Extensive Introgression among Strongylocentrotid Sea Urchins Revealed by
Gametic isolation is thought to play an important role in the evolution
of reproductive isolation in broadcast-spawning marine invertebrates.
However, it remains uncertain whether gametic isolation typically
develops early in the speciation process or accumulates after other
reproductive barriers are already in place. It is also unknown whether
gametic incompatibilities have effectively prevented introgression
during later stages of divergence. Here, we use phylogenomic approaches
to test whether the well-documented asymmetric gametic incompatibilities
between strongylocentrotid urchins have been effective in preventing
introgression. Despite a well-supported species tree, we found
considerable phylogenetic discordance that cannot be explained by
incomplete lineage sorting alone. There was strong support for
introgression between at least four pairs of extant taxa: S.
pallidus ↔ S. droebachiensis, S. intermedius ↔ S.
pallidus, S. purpuratus ↔ S. fragilis, and M.

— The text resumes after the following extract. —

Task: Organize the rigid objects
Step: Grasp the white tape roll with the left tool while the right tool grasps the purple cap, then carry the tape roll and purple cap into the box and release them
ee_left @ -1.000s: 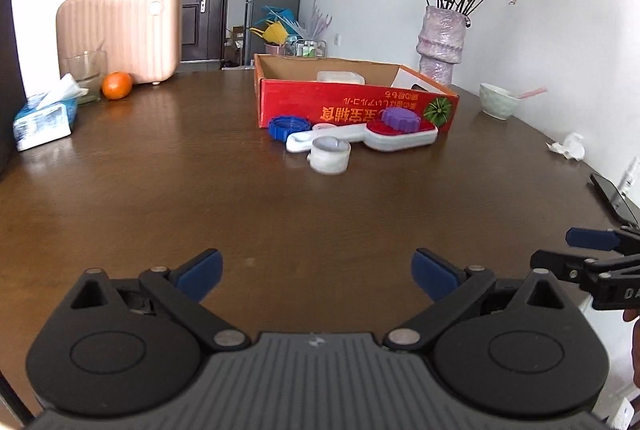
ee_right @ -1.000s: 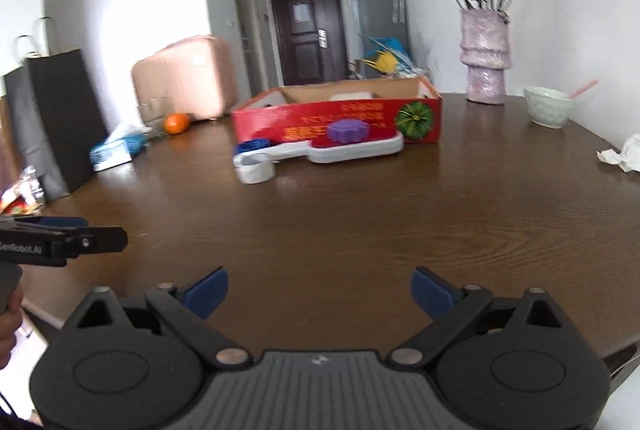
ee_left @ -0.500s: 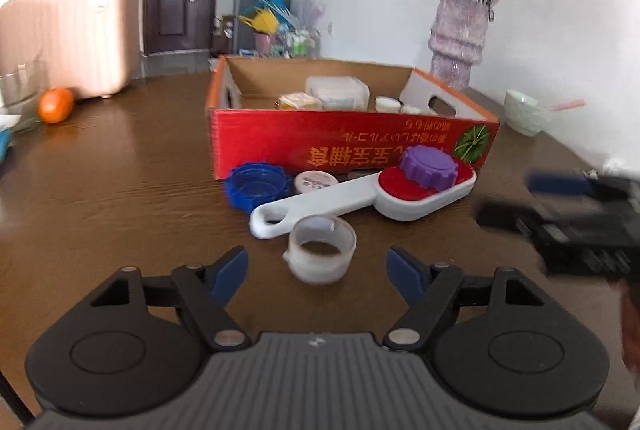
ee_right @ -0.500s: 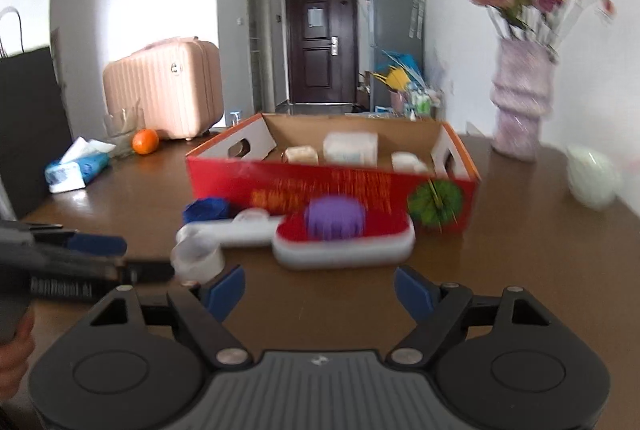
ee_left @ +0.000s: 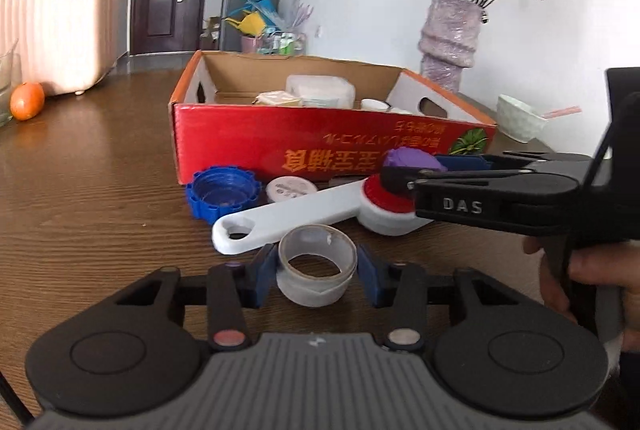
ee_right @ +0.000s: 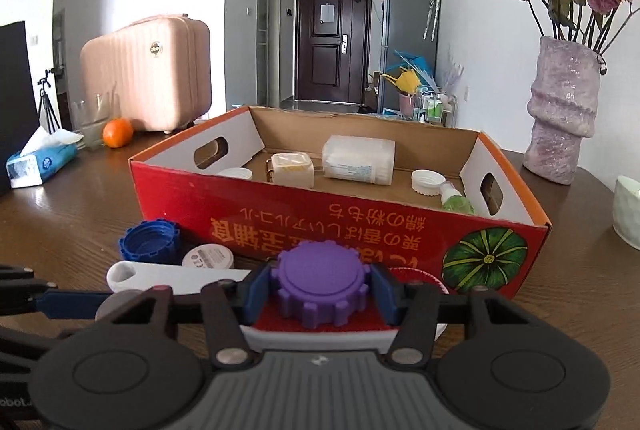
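Only the right wrist view shows the box floor: white caps and containers lie inside the red cardboard box [ee_right: 280, 214]. The left wrist view alone shows the translucent ring [ee_left: 316, 270] on the wooden table [ee_left: 100, 158], with open tabletop to its left. The left gripper [ee_left: 317, 276] is closing, pads at the ring's sides. The right gripper [ee_right: 318, 288] is closing around the purple cap [ee_right: 320, 284], pads against its ridged edge, just before the box's front wall.
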Tool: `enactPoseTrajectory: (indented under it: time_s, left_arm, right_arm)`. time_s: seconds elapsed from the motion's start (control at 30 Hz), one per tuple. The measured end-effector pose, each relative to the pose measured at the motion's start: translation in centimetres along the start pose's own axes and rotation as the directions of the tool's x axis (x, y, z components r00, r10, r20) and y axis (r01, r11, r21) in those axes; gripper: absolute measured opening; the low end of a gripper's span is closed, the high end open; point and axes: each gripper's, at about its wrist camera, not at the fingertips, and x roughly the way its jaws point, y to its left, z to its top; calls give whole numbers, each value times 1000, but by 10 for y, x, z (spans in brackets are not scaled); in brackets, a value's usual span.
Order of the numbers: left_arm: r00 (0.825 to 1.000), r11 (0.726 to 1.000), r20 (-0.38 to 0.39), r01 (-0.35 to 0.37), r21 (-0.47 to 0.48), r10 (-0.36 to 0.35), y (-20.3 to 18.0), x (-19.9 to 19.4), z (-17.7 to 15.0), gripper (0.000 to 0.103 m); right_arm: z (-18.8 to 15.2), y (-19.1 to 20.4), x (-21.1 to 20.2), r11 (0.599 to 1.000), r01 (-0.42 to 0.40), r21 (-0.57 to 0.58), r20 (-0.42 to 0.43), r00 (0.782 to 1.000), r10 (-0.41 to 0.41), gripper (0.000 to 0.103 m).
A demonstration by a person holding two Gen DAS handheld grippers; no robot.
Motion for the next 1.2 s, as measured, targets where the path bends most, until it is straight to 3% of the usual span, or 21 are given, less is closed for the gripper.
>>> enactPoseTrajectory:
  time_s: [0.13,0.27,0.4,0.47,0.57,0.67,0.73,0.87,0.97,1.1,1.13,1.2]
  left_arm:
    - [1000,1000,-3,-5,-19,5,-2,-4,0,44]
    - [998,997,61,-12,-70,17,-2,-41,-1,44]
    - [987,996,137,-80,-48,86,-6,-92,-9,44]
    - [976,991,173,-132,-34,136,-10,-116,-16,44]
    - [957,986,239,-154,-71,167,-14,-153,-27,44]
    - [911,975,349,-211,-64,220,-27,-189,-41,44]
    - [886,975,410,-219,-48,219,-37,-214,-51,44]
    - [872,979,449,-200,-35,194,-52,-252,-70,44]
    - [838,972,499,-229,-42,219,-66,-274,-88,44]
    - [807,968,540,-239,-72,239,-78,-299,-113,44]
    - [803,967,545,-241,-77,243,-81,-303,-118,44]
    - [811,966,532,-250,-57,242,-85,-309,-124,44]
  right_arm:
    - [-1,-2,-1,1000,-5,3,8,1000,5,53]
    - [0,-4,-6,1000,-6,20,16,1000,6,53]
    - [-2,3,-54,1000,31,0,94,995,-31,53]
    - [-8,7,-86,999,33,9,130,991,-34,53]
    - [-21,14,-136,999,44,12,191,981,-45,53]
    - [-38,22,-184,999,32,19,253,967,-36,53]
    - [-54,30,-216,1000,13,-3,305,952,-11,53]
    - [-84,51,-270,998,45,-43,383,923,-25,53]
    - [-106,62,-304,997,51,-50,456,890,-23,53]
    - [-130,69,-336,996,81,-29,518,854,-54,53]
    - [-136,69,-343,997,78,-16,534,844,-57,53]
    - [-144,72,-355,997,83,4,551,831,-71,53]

franciscanus ↔ P. depressus. There was additional evidence for
introgression on internal branches of the phylogeny. Although gametic
incompatibilities may be important in species recognition and the
maintenance of species boundaries in strongylocentrotid urchins, gametic
isolation does not appear to have been an effective barrier to
introgression. The continued divergence in the face of widespread
introgression indicates that other reproductive isolating barriers
likely exist and may have been more critical in establishing
reproductive isolation early in speciation.